Yesterday was President elect Donald Trump’s first official press conference in 6 months, markets were expecting, perhaps naively, that something may have changed from the election race and Trump would be presenting a detailed outline of his Fiscal stimulus. Instead it turned into another side show, with Trump attacking the press, intelligence agencies and addressing recent allegations that Russia has a dossier for blackmail against him, and finally letting his lawyer speak for far longer that he did, as they addressed Trumps’ businesses, all but emptying the business filing cabinets onto the podium. Markets did not like this and neither did the USD, Trumps relationship with markets has got off to a volatile start, and like all good relationship falls outs, it wasn’t what he said, but what he didn’t say. The USD index now down almost 2% from yesterday’s highs and the USD facing fresh selling this morning, while US equity markets initially dropped quite aggressively, they did manage to recover to close slightly higher. This sentiment did not continue overnight however, a weaker assessment of December activity in Japan knocked some shine off the rebounding JPY, but that didn’t last long and risk aversion helped USDJPY resume its downtrend, now back below 114.00 from Jan highs above 118.50. It’s been a negative start in Europe thus far, USD is facing selling just about everywhere, while GBP is an under-performer as well.
Sterling was under pressure through much of yesterday despite the majority of data confirming better growth and if anything just shows that for now, sentiment will continue to outweigh any data or even BOE expectations.
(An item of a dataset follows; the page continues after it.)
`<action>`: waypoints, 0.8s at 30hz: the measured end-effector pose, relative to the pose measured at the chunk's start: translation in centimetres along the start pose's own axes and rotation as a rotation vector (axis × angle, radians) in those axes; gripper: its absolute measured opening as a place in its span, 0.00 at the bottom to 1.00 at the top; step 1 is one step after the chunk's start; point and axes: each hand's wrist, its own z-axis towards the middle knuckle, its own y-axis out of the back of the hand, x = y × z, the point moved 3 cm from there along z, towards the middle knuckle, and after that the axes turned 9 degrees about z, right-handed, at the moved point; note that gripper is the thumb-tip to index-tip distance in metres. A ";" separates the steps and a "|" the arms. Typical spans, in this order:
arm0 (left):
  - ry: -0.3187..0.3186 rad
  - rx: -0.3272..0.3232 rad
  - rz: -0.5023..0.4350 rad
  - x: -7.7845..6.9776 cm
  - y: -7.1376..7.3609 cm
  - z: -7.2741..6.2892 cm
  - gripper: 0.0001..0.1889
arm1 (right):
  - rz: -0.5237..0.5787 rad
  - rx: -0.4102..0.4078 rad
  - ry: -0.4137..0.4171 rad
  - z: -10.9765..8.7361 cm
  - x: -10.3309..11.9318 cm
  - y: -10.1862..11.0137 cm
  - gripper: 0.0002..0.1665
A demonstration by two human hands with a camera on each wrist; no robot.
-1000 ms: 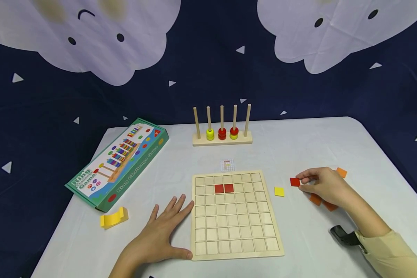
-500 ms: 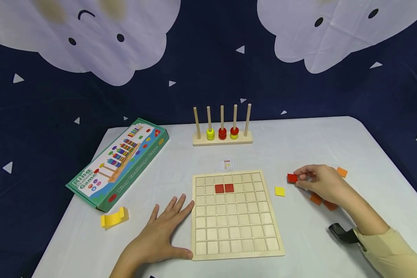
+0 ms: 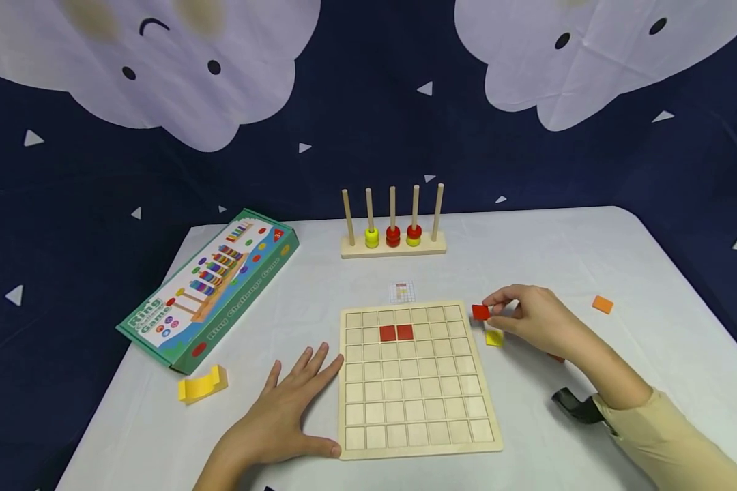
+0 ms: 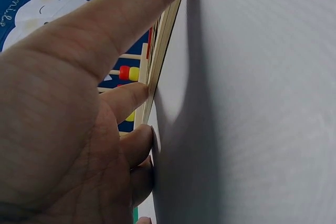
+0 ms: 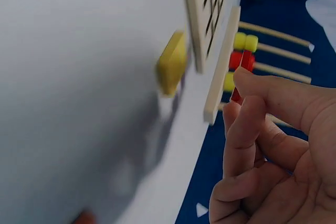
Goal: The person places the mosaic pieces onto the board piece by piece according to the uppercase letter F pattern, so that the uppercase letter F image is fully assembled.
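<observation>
Between thumb and fingertips, my right hand (image 3: pixel 537 317) pinches a red square tile (image 3: pixel 480 312), held just off the upper right edge of the wooden grid board (image 3: pixel 420 451). In the right wrist view the same red tile (image 5: pixel 242 77) shows edge-on above the table. A yellow square tile (image 3: pixel 494 338) lies on the cloth just below that hand. Two red tiles (image 3: pixel 396 333) sit side by side in the board's second row. My left hand (image 3: pixel 276 416) lies with fingers spread, its thumb and index fingertips touching the board's left edge.
Behind the board lies a small pattern card (image 3: pixel 402 292), then a peg stand (image 3: pixel 393 251) with red and yellow rings. A green game box (image 3: pixel 209 290) and a yellow curved block (image 3: pixel 202 385) are at left. An orange tile (image 3: pixel 602 304) lies at right; another is partly hidden under the right arm.
My right hand has lifted the red tile and carried it left, from beside the orange tiles to the board's right edge. The left hand stays put.
</observation>
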 end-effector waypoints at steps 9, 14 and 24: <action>0.011 0.009 -0.013 -0.1 0.0 0.0 0.66 | 0.022 0.067 0.073 1.3 2.3 -2.3 0.14; 0.007 0.005 -0.015 -0.1 0.2 -0.1 0.66 | 0.029 0.088 0.099 1.9 3.1 -3.3 0.14; -0.007 -0.006 -0.009 -0.2 0.3 -0.1 0.66 | -0.028 0.124 0.144 2.8 4.2 -5.4 0.11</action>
UK data continues to improve, the last two weeks have welcomed consistently outperforming UK figures yet GBP was down almost 3.5% on the year at one stage yesterday, having lost ground to both Euro and USD to begin the year. Industrial and manufacturing production were both far stronger than expectations, but the fly in the ointment was the weaker trade balance figures with figures indicating that the UK’s trade deficit grew faster than expected, dispelling those notions that the weaker pound will help narrow this gap. Mark Carney was also testifying in front of Parliament and he stood back on the BOE’s assessment of Brexit impact, stating Brexit was no longer the biggest domestic risk to the UK economy, with the BOE likely to improve their forecast next month. Despite this we saw GBPUSD break down in illiquid trading, dropping below support at 1.2080 and trading as low as 1.2042 before rebounding. We traded back above 1.2300 this morning already and while we’ve seen a pullback 1.2380/1.2420 attracts. EURGBP continues to pull back from the weeks highs above .8750, current support at .8652 holds for now, while a break will favour progression back into the mid Brexit range towards .8500.
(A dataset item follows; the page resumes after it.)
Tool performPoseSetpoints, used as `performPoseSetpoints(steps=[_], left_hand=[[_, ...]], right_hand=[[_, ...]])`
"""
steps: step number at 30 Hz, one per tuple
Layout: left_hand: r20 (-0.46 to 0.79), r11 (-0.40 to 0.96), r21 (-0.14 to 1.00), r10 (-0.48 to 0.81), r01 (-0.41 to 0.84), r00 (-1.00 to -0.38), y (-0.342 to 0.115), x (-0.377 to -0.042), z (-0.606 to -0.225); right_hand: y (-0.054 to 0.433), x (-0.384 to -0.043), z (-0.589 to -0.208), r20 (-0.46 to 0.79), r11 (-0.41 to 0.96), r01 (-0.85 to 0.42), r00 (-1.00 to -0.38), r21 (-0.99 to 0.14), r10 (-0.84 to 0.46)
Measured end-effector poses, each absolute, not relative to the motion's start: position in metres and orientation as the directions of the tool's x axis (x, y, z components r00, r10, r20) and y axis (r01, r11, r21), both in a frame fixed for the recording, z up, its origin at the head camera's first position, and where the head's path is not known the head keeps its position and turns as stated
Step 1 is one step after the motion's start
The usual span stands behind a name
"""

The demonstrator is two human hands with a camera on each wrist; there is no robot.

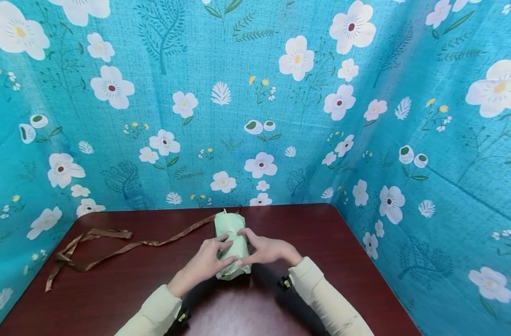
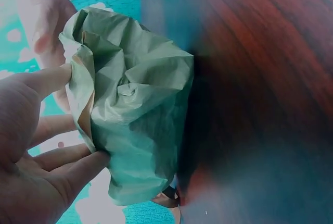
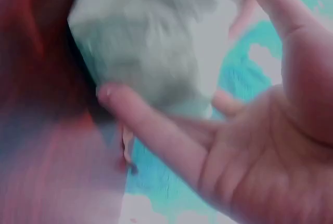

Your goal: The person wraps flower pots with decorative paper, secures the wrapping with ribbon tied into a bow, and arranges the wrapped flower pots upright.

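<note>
A pale green paper-wrapped bundle (image 1: 234, 221) lies near the middle of the table, creased and folded at its near end. My left hand (image 1: 205, 261) is at its left side. In the left wrist view, the thumb and fingertips of that hand hold the paper's folded edge (image 2: 86, 94). From the right, my right hand (image 1: 268, 249) reaches over the bundle, thumb and fingers spread apart. In the right wrist view a nearly straight finger (image 3: 151, 125) lies along the blurred wrapping. What is inside the paper is hidden.
A long brown ribbon (image 1: 144, 242) runs leftward from the bundle's far end, ending in loose loops on the dark red table (image 1: 306, 228). Blue flowered cloth (image 1: 238, 98) hangs behind and along both sides of the table.
</note>
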State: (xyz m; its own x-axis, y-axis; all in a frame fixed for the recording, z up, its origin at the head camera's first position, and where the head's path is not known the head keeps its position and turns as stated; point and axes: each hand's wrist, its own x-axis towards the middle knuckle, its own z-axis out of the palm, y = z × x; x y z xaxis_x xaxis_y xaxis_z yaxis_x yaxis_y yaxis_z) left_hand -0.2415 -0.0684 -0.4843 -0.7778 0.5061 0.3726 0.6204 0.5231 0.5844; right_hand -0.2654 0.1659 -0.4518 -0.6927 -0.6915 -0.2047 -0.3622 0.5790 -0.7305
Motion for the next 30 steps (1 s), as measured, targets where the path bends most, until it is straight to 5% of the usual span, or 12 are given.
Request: performPoseSetpoints(steps=[4, 8, 16, 24, 30], left_hand=[[0.363, 0.536, 0.567, 0.519, 0.626, -0.774, -0.067, -0.241, -0.487], [0.347, 0.550, 0.563, 0.519, 0.616, -0.781, -0.066, -0.240, -0.487], [0.334, 0.557, 0.578, 0.506, 0.597, -0.795, -0.064, -0.239, -0.484], [0.344, 0.554, 0.573, 0.507, 0.604, -0.790, -0.065, -0.238, -0.484], [0.341, 0.557, 0.563, 0.516, 0.611, -0.786, -0.063, -0.239, -0.484]], right_hand=[[0.188, -0.285, -0.452, -0.215, 0.496, -0.309, -0.631, -0.811, -0.745], [0.203, -0.307, -0.452, -0.180, 0.490, -0.307, -0.670, -0.816, -0.720], [0.196, -0.356, -0.472, -0.096, 0.661, -0.426, -0.793, -0.617, -0.601], [0.169, -0.400, -0.495, 0.078, 0.695, -0.527, -0.820, -0.489, -0.567], [0.153, -0.412, -0.500, -0.035, 0.729, -0.499, -0.814, -0.468, -0.579]])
It is difficult to know what Trump will do for markets, but one thing is for certain, he will create significant concern amongst traders as he can be somewhat cavalier with his words, at times suggesting he doesn’t mean what he says, yet not afraid to speak his mind. The issue this creates for market members is that their predictions and assumptions take great stock in what is said by leaders, and in an age where computer algorithms dissect every word of rhetoric from such influencers before making trading decisions in nanoseconds, this can be dangerous. The Fed have already said their recent projections were based on Trumps apparent plans for massive Fiscal stimulus, yet we are still none the wiser as to what this might entail, the USD had rallied significantly then on the expectations of higher interest rates based on growth from Fiscal stimulus, but for now it is all hypothetical. The failure to address this yesterday has sent the USD plummeting, likely more so the liquidation of recent longs rather than a shift in USD sentiment but it now leaves the USD somewhat exposed, especially if data starts to slide. Weekly jobless claims headlines the data calendar but greater interest will likely be paid to a number of Fed speakers due across the wires through the afternoon/evening, with Harker, Evans and Lockhart, Bullard and Kaplan all due to speak at events throughout the day. EURUSD went full circle yesterday from support towards 1.0450 back up above 1.0600 now this morning, with progression higher towards 1.0780/1.0830 area a real possibility.